AI Enablement and Strategy Lead – AI and Intelligent Solutions, VP
Plano, TXFull-timePosted Jul 20, 2026
Drive and architect an enterprise-scale AI enablement program across Securities Services Operations. Set strategy, secure sponsorship, design adoption models, and deliver workforce productivity solutions—including Microsoft Copilot, LLM chat tools, speech-to-text, and agent builders—to materially enhance productivity, control, and user experience. Operate as a management consultant–strategy hybrid: define the north star, build the case for change, design adoption pathways, and land measurable outcomes and OKRs with urgency and precision, all while aligning to firmwide strategy.

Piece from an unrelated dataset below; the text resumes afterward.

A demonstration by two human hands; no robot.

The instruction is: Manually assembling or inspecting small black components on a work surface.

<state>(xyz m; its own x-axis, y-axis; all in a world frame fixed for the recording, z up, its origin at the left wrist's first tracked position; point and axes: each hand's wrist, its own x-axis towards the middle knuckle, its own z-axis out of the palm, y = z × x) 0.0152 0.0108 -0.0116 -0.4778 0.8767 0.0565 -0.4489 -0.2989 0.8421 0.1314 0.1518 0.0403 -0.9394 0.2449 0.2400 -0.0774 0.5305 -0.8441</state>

Job Responsibilities- Define and drive the AI strategy: Establish a clear, risk-aware roadmap for AI adoption across custody, fund services, settlements, and corporate actions; prioritize value pools using hypothesis-led approaches; articulate the case for change and investment theses; secure alignment from senior stakeholders and control partners.
- Lead program execution end-to-end: Stand up operating models and decision forums; secure funding and vendor alignment; orchestrate cross-functional workstreams across Technology, Risk, Legal, and Operations; accelerate pace and remove blockers; hold owners accountable to outcomes and milestones.
- Scale core AI capabilities: Deploy Copilot for knowledge work, LLM chat tools for research and decision support, speech-to-text for call documentation, and agent builders for operational tasks; define adoption archetypes, role-based enablement, performance baselines, and risk controls to ensure safe, sustained adoption.
- Build the enablement engine: Produce enterprise-grade collateral including playbooks, prompt packs, pattern libraries, and adoption frameworks; deliver training, floor-walking, and communities of practice; equip managers with executive-ready toolkits, KPIs, and coaching materials to embed AI into daily work.
- Horizon scan emerging capabilities and translate into practical adoption: Maintain a strong understanding of emerging AI and productivity technologies; identify practical, high-impact applications; translate tool capabilities into clear business value propositions and adoption plays; convert insights into prioritized recommendations, pilots, and scaled rollouts with measurable outcomes.
- Land change and communications: Create crisp executive narratives, board-ready materials, and compelling PowerPoint storytelling; build leadership alignment and change narratives; partner with 1st and 2nd line stakeholders to drive behavior change, policy updates, and recognition mechanisms.
- Prove value and de-risk: Instrument usage, adoption, and productivity impact; track cycle-time compression and cost-to-serve improvement; deliver executive dashboards and benefits tracking tied to the business case; manage model risk, data privacy, and compliance controls in partnership with the second line.
- Demonstrate a strategic operator mindset with ownership: Set direction, challenge entrenched processes, and move from concept to scaled adoption with urgency; make trade-offs and decisions with incomplete data.
- Exhibit AI fluency for operations: Apply working knowledge of Copilot, LLM chat tools, orchestration, agentic AI patterns, prompt engineering, and speech-to-text; understand practical value unlocks and safe integration in Operations.
- Lead complex, cross-functional programs: Set cadence, enforce decision rights, unblock teams, and hold workstreams to outcomes; translate ambiguity into clear priorities, phases, and measurable OKRs.
- Communicate at a consulting-grade level: Deliver exceptional PowerPoint and narrative storytelling; produce sharp executive briefings and board materials; distill complexity into decisive recommendations and secure buy-in.
- Solve problems with structured analysis and rigor: Conduct hypothesis-driven analysis, stakeholder synthesis, value sizing, and pragmatic experimentation; focus on outcomes, not mechanics.
- Apply risk and control acumen: Shape AI guardrails, data privacy considerations, human-in-the-loop controls, and model risk documentation in regulated environments; engage constructively with Risk, Legal, and Compliance.
- Demonstrate leadership and influence: Build credibility with senior leaders and front-line teams; foster communities of practice; coach others; exhibit tenacity, curiosity, and courage to challenge the status quo while maintaining trust.
- Bring 6+ years in strategy, consulting, or transformation roles in financial services, with direct experience deploying AI and automation at scale.
- Demonstrate experience implementing Microsoft Copilot, enterprise LLM chat tools/platforms, or agent builder frameworks in operational settings.
- Produce playbooks, enablement assets, and training curricula; possess strong change management credentials.
- Operate fluently in common delivery and governance methodologies; partner effectively with product and technology teams without running the mechanics.
- Leverage exposure to process mining, automation, and analytics platforms; interpret adoption dashboards and tie to financial outcomes.